I have no way of accurately describing the insanity of the Fiesta de la Paloma. I dress very casually, knowing all too well that my clothes stand a good chance of being ruined by cigarette burns or spilt drinks. I find the Brazilians at Calle de Cádiz and we walk together through the Plaza Mayor and down the street to the party. The music is screaming and we fight our way through the crowd, passing through one bar's disco music, another's funk, and the house music until the boys insist on stopping because we have come to a bar that is playing Brazilian music. Of course, all three of them know the words to every song and start singing at the top of their lungs. But it's so noisy from the music and the millions of people that they don't actually seem that loud--for once.
I decide to get in the spirit of things and buy a giant cerveza. We dance until the music switches from Brazilian to something else and then move to the top of a little hill to stand and watch the mayhem. All around us people have established their own little bars, bringing in bags with bottles of soda and copious amounts of liquor. They mix their own drinks and stand around their stations getting wasted on the cheap. There are people from all over the world. We meet a girl from Tenerife who tells me I must, must, must visit the Canary Islands, then introduces me to her "American" friends, who are actually from Ireland, but she's drunk enough to think that since we all speak English we must be from the same place. I meet a Spaniard who lived in St. Louis for a while (my second Missouri encounter!) and then we sort of adopt a girl from Croatia into our little group.
Lukas and I go to find food--a little bit harder than usual because there are so many people and the food tents are running out of certain things. I kind of wish I hadn't eaten beforehand because the mini potatoes look really good--minus the hotdog bits--but I lose my appetite when Lukas orders an enormous hotdog with mayonnaise dumped all over it. I try to explain to him that I find the flagrant use of such a nasty condiment to be unsettling--but I'm either explaining how Americans use mayo poorly or he just doesn't care--probably both.

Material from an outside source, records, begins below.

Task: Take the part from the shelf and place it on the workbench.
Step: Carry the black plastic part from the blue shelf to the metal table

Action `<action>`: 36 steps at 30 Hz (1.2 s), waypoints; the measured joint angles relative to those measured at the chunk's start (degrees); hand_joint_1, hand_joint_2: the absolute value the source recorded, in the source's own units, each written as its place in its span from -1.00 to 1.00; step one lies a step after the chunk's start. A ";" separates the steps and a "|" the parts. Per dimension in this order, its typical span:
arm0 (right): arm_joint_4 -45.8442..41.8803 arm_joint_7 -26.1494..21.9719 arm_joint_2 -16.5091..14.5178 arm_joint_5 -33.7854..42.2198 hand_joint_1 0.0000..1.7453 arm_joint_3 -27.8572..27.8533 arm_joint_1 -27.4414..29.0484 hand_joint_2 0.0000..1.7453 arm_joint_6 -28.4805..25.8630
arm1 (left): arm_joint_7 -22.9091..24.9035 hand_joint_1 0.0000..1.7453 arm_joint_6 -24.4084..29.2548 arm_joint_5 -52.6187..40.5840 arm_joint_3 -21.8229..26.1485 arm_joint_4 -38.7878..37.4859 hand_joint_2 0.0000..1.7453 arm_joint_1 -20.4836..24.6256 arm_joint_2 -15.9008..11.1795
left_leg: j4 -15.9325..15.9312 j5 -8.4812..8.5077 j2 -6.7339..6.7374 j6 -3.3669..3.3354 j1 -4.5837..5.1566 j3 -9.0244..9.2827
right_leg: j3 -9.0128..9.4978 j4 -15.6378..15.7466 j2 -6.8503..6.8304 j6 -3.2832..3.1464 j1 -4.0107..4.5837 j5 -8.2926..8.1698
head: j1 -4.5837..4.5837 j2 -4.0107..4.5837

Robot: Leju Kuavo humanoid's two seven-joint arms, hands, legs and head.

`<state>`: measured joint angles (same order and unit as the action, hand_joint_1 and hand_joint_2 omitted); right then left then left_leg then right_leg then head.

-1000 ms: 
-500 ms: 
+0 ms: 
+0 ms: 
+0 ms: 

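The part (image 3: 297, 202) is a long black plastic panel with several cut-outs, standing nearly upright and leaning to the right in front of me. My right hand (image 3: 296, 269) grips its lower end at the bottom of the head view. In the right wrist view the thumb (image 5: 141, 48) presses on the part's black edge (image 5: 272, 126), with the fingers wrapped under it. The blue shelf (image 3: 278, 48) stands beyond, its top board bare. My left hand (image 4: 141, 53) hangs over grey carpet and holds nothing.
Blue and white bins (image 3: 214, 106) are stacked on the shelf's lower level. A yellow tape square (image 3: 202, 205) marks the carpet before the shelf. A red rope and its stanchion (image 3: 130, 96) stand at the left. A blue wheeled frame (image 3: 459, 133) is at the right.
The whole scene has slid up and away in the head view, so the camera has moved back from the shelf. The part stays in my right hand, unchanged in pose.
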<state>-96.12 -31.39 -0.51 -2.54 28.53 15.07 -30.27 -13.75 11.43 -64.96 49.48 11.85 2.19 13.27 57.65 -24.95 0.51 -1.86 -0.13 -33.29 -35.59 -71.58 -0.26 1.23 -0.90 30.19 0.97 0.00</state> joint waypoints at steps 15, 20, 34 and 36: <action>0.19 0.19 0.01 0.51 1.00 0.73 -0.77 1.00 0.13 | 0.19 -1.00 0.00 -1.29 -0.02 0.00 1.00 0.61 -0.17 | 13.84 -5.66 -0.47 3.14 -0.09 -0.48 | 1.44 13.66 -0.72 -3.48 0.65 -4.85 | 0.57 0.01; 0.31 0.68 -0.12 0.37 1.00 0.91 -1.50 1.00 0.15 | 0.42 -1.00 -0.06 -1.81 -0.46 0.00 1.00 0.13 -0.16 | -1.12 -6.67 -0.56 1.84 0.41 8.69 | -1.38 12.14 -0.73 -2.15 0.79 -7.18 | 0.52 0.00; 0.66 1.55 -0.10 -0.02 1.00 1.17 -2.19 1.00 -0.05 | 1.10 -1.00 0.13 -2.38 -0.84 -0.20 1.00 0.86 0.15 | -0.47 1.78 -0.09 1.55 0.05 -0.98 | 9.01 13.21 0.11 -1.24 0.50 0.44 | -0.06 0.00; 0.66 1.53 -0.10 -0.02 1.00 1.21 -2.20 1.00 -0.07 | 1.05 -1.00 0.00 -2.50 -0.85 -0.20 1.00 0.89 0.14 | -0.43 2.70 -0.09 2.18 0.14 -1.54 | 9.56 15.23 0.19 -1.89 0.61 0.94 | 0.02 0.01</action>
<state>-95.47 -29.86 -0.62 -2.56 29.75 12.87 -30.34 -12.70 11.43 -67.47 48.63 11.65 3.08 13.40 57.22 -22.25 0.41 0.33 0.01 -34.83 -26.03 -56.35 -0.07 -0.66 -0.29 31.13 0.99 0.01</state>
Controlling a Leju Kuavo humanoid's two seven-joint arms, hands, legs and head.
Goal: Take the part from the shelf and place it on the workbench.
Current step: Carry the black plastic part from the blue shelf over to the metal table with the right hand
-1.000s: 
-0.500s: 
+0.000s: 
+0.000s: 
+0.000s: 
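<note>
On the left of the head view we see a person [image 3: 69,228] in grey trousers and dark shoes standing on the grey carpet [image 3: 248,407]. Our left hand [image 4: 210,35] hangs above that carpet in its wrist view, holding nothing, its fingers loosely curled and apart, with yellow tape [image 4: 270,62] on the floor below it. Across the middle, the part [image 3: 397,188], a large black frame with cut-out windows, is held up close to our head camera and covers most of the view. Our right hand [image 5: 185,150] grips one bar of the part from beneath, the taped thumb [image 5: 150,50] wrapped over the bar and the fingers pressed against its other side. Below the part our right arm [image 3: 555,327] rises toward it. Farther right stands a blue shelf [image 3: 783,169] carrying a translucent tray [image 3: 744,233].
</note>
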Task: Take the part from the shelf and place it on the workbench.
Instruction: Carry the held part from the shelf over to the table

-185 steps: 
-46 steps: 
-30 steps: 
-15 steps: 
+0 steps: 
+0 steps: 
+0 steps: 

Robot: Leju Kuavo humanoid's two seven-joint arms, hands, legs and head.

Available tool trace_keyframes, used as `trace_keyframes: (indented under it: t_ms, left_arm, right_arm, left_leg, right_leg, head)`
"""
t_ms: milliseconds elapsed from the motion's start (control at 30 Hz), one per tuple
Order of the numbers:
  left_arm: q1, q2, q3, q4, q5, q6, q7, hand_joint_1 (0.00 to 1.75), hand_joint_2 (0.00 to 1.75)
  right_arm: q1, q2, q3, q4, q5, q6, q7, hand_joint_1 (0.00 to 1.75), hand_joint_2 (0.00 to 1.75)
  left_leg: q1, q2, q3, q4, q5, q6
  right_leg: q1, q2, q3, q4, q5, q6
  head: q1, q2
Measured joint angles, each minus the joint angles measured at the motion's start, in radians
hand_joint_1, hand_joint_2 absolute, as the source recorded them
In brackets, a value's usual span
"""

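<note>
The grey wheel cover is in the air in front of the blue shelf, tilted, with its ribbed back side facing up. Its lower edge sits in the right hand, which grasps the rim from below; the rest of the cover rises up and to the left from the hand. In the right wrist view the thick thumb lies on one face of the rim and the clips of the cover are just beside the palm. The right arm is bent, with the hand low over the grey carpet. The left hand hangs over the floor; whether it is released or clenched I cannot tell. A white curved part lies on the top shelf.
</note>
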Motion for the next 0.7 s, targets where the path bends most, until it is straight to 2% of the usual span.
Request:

We venture into the Plaza--the same one where I had sat with Sebastian in the shade earlier--and it's impossibly full of people. I stand on a bench on the outskirts to try to see how many people are gathered and I'm amazed that so many people can be so cramped in together, drinking, and no fights ever seem to break out. It appears as if there are no angry drunks in Madrid.
We walk back to find the others and make our way to another plaza where I insist on stopping to dance because they're playing reggaeton and I can dance to that! (or so I think) People are wearing all sorts of variations of cowboy hats and even though I ask as many people as I can about the significance, no one seems to have an answer. The madness continues until about four thirty when the bars suddenly, and in unison, cut the music. The crowd remains unfazed and the party will most likely continue until six or so, that's how long it will take the police to corral the five mile radius of party and herd the crowd home. The cleaning crews are in position, but the people will hold fast and stay as long as they can.
I willingly head back to my hostel, parting ways with the boys, two for the last time. Calibar and Fernando are leaving the next morning. What a night to go out on!